The results uncovered what I consider the great paradox of 21st century customer self-service. Although a majority of individuals want to perform tasks through self-service (see infographic), there is a clear desire for self-service to be human-like. In other words, people may want to try to avoid a phone call with an customer service agent, but in the end they really do want to feel like they are having a conversation with a human. See the following quotes from research participants that showcase this sentiment when describing their preference for a virtual assistant:
“You have a human connection. You feel like your concerns are important.”
“It’s like, oh good, someone’s there to help me, you’re not alone. Makes it more personal.”
“Because it makes you feel like you’re not alone in troubleshooting this. Maybe that’s just me, but I like that, to know there’s somebody there. Even though I know it’s a computer. I know it’s crazy.”
On the one hand, I find these results to be incredibly encouraging, as they support Nuance’s vision of creating intelligent conversational virtual agents, such as Nina, that are designed to interact with people in a human-like fashion, mimicking as closely as possible the interaction that one would have with a human representative within an enterprise, while delivering the 24/7, always-on, immediate and efficient experience made possible by self-service. On the other hand, it highlights that current web site designs are missing the mark on this consumer preference, and that enterprises need to rethink their approach to web customer care. The question that I would challenge those that are responsible for web strategies within enterprises to ask, is: “Does our current web site create a human connection? Does it make web visitors feel like there is someone there to guide and help them?”

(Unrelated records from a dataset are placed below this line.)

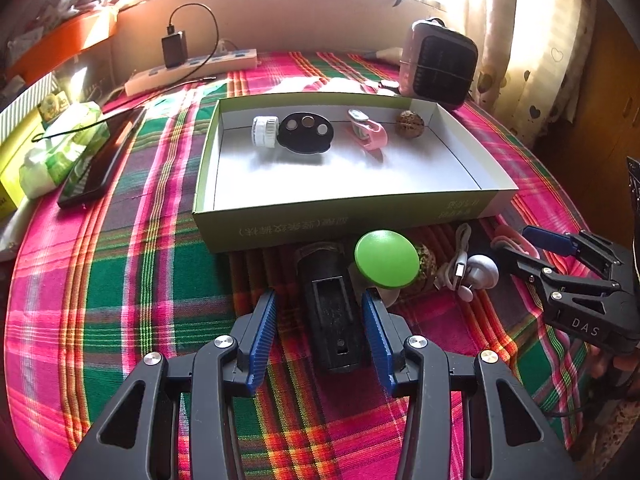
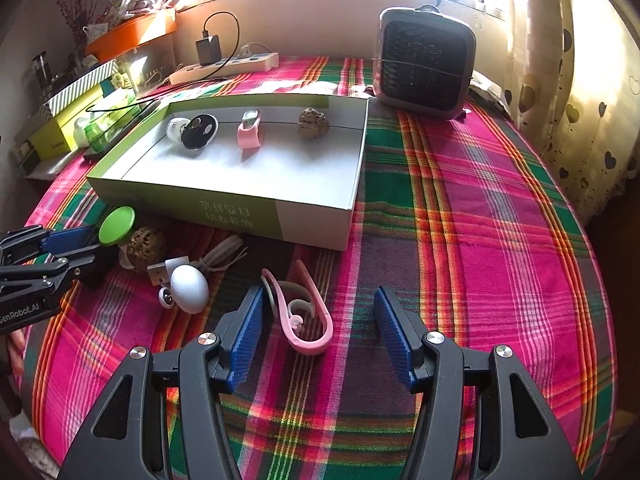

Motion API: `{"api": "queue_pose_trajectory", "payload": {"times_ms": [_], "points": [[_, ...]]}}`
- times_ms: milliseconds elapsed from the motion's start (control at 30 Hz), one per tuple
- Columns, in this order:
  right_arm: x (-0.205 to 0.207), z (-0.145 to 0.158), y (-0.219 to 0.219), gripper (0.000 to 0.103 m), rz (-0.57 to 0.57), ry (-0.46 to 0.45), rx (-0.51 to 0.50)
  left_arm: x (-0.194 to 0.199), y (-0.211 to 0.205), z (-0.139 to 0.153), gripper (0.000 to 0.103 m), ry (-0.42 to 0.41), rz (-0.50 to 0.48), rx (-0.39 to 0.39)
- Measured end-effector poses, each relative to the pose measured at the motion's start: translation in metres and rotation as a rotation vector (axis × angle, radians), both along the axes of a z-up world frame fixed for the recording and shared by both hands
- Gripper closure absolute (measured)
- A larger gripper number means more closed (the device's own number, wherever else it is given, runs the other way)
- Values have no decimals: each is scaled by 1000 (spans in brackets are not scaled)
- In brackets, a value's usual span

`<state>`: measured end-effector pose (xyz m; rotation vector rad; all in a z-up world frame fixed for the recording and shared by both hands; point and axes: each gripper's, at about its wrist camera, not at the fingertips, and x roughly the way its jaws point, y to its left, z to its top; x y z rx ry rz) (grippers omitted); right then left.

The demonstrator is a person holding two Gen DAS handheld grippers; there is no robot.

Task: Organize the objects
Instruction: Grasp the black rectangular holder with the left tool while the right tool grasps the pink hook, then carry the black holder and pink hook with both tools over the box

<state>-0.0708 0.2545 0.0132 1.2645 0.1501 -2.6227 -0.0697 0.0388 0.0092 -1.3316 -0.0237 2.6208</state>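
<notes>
A shallow box (image 1: 352, 216) sat on a plaid cloth, four small items inside. Before it, the left gripper (image 1: 320, 320), jaws apart, straddled a black device (image 1: 330, 312); closing squarely on its sides would grip best. The right view showed the right gripper (image 2: 320, 328) open around a pink clip (image 2: 308, 320), barely visible from the left.
</notes>
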Motion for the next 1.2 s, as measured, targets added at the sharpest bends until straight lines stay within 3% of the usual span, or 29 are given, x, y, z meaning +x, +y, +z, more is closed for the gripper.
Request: {"api": "queue_pose_trajectory", "payload": {"times_ms": [333,633,867,1200], "points": [[-1,1,1,46,21,0,1,-1,-2,1,66,-6,37,3],[1,2,3,63,19,8,4,0,-7,1,78,5,69,4],[3,2,4,78,6,12,2,-1,-7,0,78,12,57,2],[5,2,2,78,-16,13,10,-3,-10,0,78,24,50,30]]}}
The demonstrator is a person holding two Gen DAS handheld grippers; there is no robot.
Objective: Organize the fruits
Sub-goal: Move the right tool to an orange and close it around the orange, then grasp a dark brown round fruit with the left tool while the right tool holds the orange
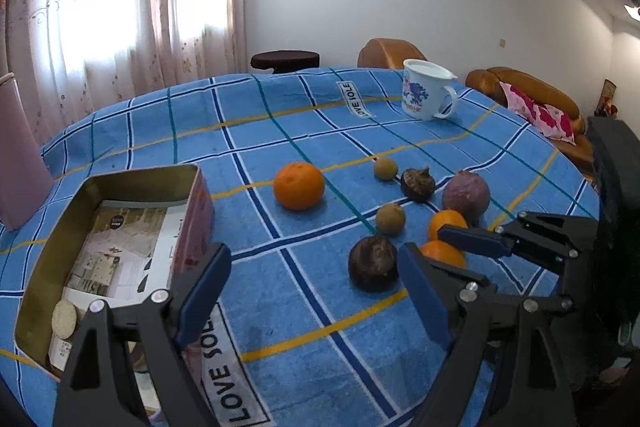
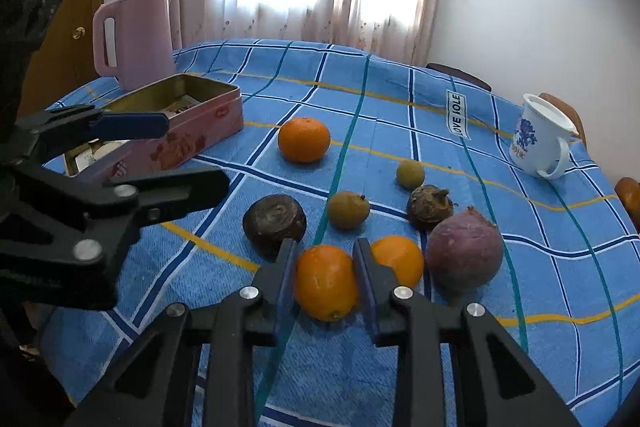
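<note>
Presently, at far left of the tabletop (image 2: 400,107), a pink jug (image 2: 136,35) stands upright just behind the open pink tin (image 2: 192,125). Tin holds printed paper and one round pale biscuit-like piece (image 1: 64,318) near its front corner; no fruit visible inside.

Left tongs (image 1: 310,293): spread wide, nothing between the pads, hovering above the cloth just right of the tin. Seen from the right wrist, they sit at the left edge, in front of the tin.

Fruits, left to right, all loose on the blue checked cloth:
- large orange (image 2: 304,139), alone, nearest the tin but apart from it.
- dark brown round fruit (image 2: 274,223), just left of the right tongs' left pad.
- small orange fruit (image 2: 326,281), sitting between the pads of the right tongs (image 2: 325,281). Pads close against both sides of it; cannot tell whether it is lifted off the cloth.
- two small tan fruits: one (image 2: 348,209) mid-cluster, one (image 2: 410,174) further back.
- second small orange fruit (image 2: 400,261), just beside the right pad.
- dark knobbly fruit (image 2: 430,206) behind it.
- purple round fruit (image 2: 464,250), touching or almost touching the second small orange fruit.

Far right, well apart from the cluster: white mug (image 2: 538,137) with blue floral print, handle facing the near edge.
</note>
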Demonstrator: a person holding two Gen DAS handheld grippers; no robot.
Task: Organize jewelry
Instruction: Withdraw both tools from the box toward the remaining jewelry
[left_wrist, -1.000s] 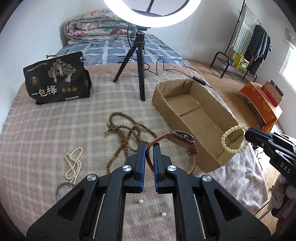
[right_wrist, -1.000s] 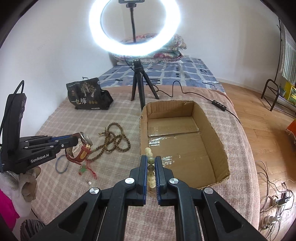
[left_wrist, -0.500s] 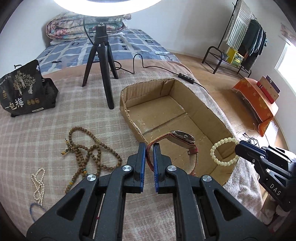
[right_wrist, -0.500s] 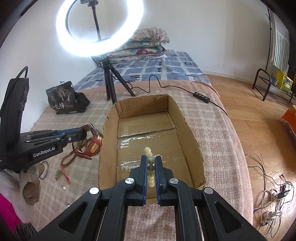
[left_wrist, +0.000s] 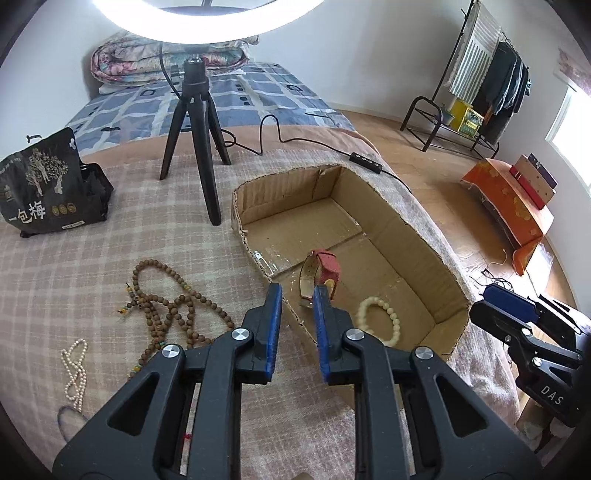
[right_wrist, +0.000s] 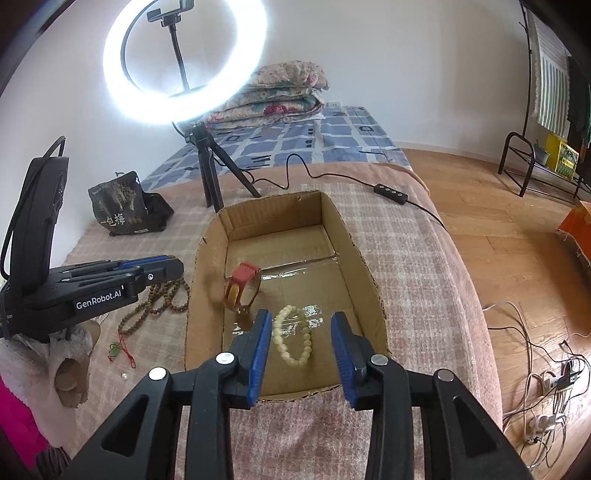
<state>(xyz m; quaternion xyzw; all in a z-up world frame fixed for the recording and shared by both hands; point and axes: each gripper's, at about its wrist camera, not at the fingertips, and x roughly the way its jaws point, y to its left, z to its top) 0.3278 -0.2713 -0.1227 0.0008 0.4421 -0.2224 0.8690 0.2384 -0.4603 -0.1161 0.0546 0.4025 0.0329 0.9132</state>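
Observation:
An open cardboard box (left_wrist: 417, 240) (right_wrist: 365, 266) lies on the checked blanket. Inside it lie a red-strapped watch (left_wrist: 323, 273) (right_wrist: 242, 286) and a pale bead bracelet (left_wrist: 380, 321) (right_wrist: 293, 334). My left gripper (left_wrist: 297, 295) is open and empty above the box's near left wall, the watch just beyond its tips. My right gripper (right_wrist: 301, 323) is open and empty above the box's near end, with the bracelet below between its fingers. A brown bead necklace (left_wrist: 166, 306) (right_wrist: 162, 299) and a pearl strand (left_wrist: 75, 369) lie on the blanket left of the box.
A ring light on a black tripod (left_wrist: 195, 147) (right_wrist: 207, 173) stands behind the box, its cable (left_wrist: 365, 160) running past the far end. A black snack bag (left_wrist: 48, 188) (right_wrist: 125, 210) sits far left. A blue ring (left_wrist: 64, 417) and red cord charm (right_wrist: 120, 345) lie on the blanket.
Both grippers moved over the box and opened. The watch dropped from the left gripper and the bead bracelet from the right; both now lie inside the box.

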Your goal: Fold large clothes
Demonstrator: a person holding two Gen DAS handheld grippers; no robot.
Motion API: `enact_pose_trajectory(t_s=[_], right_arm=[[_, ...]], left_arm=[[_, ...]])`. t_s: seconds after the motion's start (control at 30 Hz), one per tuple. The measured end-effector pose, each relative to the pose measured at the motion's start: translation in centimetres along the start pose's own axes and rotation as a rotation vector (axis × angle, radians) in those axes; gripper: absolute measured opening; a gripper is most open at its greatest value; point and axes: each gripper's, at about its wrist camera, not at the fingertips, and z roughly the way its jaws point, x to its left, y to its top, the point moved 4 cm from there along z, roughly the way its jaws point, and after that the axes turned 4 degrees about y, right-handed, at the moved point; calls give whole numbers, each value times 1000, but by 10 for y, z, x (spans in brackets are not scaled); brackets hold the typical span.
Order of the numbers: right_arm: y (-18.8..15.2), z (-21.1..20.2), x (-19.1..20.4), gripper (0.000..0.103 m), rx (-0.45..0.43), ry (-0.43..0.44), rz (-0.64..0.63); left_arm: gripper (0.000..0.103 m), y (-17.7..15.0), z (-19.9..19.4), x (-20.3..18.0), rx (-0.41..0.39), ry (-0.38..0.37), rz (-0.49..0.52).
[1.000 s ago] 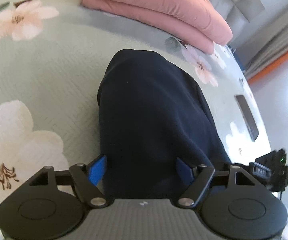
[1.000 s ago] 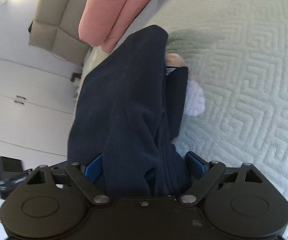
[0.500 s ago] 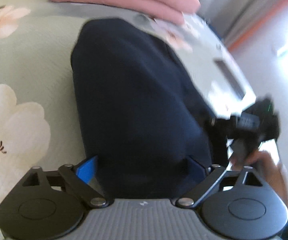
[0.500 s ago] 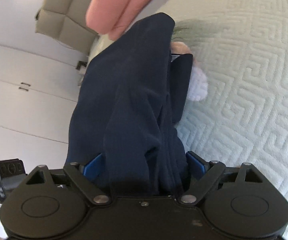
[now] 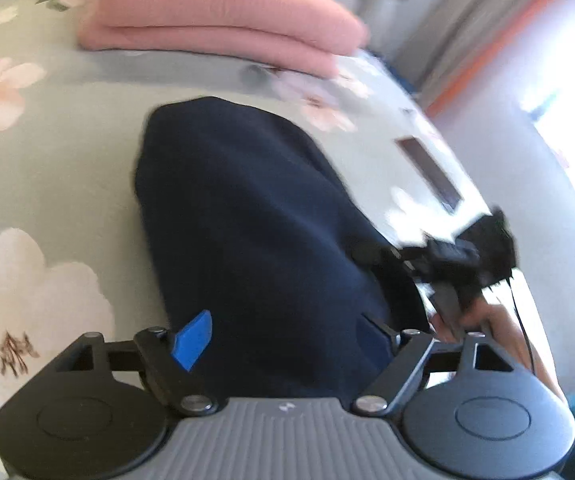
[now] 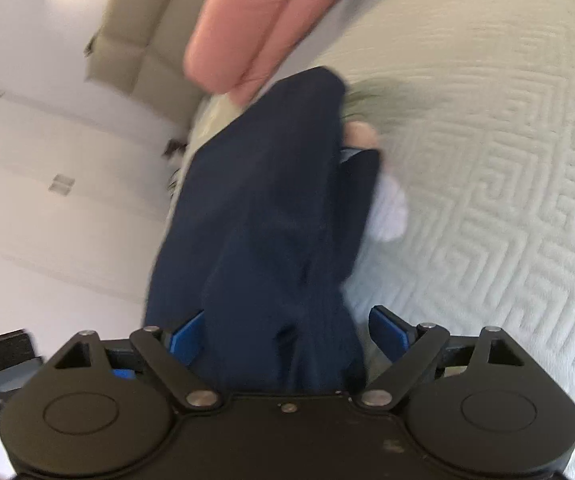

There is another key finding from the research conducted by Interaction Experience that I believe is profound. The web virtual assistant has a significant impact on brand perception. Since consumers attribute human-like characteristics to the virtual assistant, this interaction is more akin to a consumer interaction with a human representative of your firm than traditional self-service systems. This, in my view, represents an immense opportunity for enterprises to strengthen brand loyalty and improve brand perception through the virtual assistant. After all, as consumers increasingly engage in virtual-only relationships with organizations, the old paradigm of establishing loyalty through employees that deliver outstanding customer experiences is fading. Today’s banking or telco customer may never interact with one of your employees, as they can increasingly open new accounts, sign-up for new services and perform transactions through the web or a mobile app. If your web site is a modern version of an ATM, you have little opportunity to establish loyalty or to attract new customers. However, if your web site simulates a human experience, the opportunity to establish a relationship with your customers flourishes.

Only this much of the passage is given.